**ASSIGNED TASK:** Write back every entry exactly as it reads, with the pictures left behind.

+++

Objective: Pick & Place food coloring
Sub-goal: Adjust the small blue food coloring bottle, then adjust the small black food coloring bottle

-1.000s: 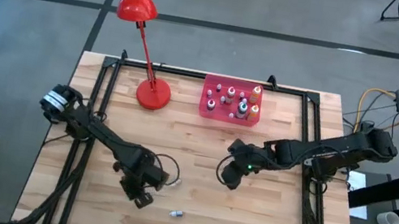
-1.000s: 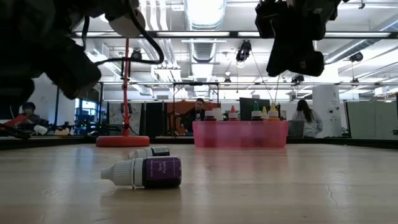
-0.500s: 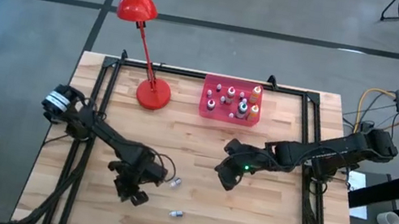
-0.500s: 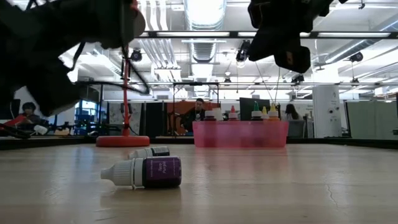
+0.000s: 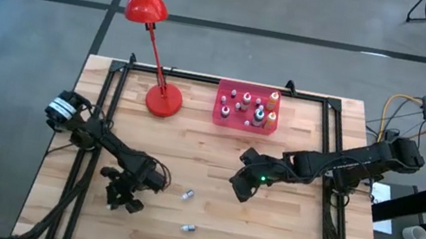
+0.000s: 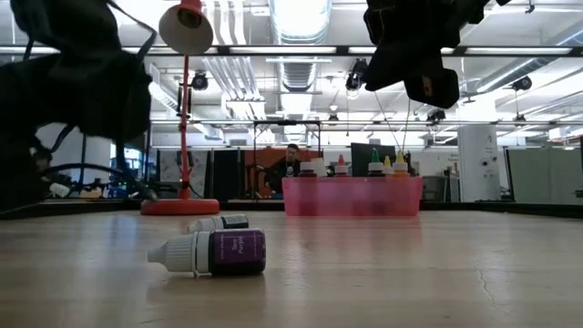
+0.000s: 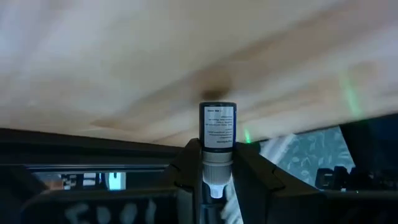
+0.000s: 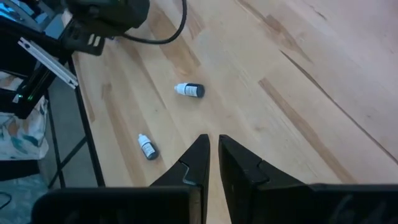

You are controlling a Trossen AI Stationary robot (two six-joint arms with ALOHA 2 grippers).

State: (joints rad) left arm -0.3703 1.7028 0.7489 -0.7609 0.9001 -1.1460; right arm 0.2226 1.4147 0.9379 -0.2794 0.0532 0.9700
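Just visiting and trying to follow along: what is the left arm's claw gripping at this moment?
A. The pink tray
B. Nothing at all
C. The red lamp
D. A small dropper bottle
D: the left wrist view shows the left claw shut on a small dropper bottle, gripped near its cap, while the red lamp and pink tray stand untouched at the table's far side.

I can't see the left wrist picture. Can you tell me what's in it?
The left claw is shut on a small food coloring bottle with a dark cap end and a white printed label, pinched by its neck between the two dark fingers. Behind it is the blurry wooden table.
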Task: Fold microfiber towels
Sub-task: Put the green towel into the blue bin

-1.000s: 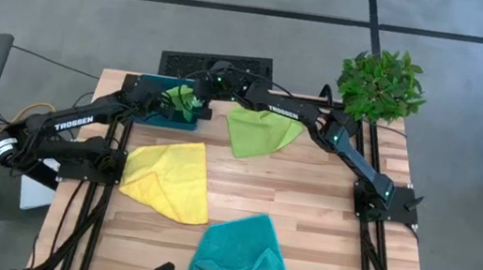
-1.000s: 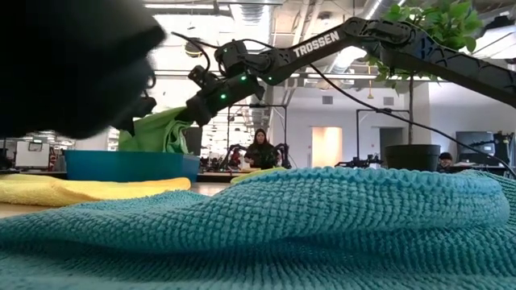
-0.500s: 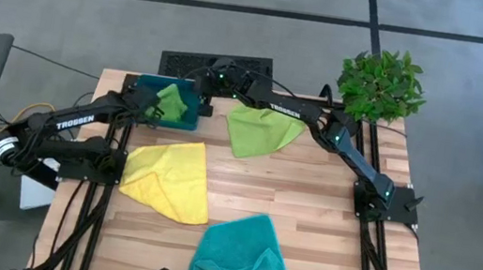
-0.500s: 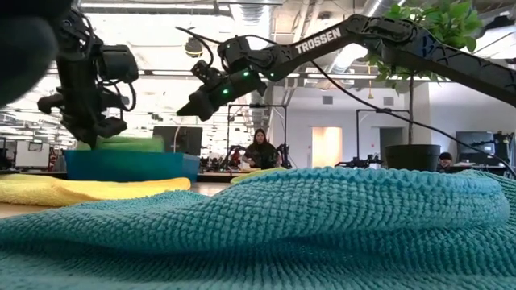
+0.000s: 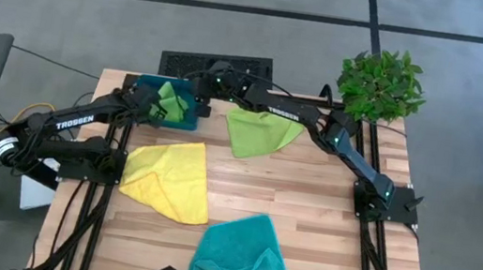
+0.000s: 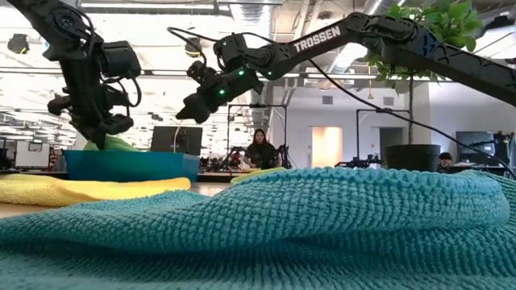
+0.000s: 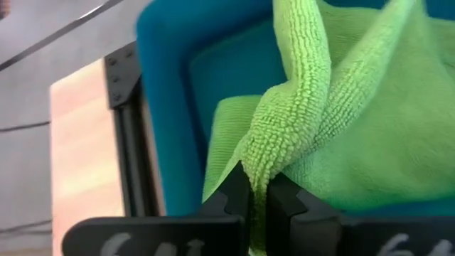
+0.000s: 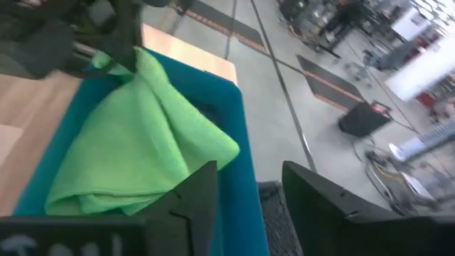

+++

**COMPLETED EXERCISE:**
Objective: Pick & Place food coloring
Sub-goal: Adjust the small blue food coloring bottle, then adjust the small black food coloring bottle

-1.000s: 
-1.000s: 
-0.500s: 
-0.500s: 
+0.000s: 
+0.000s: 
+0.000s: 
+0.000s: 

You are controlling a Trossen AI Stationary robot (two six-joint arms with ALOHA 2 grippers).

State: (joints rad) left arm -0.3703 1.7028 0.7489 -0.7609 0.9001 -1.1460; right arm 0.2226 1.4147 0.9379 -0.2794 0.0532 0.9700
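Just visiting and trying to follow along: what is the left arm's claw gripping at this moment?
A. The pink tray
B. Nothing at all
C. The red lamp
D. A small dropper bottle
D: the left wrist view shows the left claw shut on a small dropper bottle, gripped near its cap, while the red lamp and pink tray stand untouched at the table's far side.

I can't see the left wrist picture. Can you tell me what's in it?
The left claw is shut on a small food coloring bottle with a dark cap end and a white printed label, pinched by its neck between the two dark fingers. Behind it is the blurry wooden table.
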Task: Fold microfiber towels
Sub-task: Put the green towel into the blue bin

-1.000s: 
-1.000s: 
-0.500s: 
-0.500s: 
+0.000s: 
+0.000s: 
+0.000s: 
+0.000s: 

This concludes the answer to the exercise.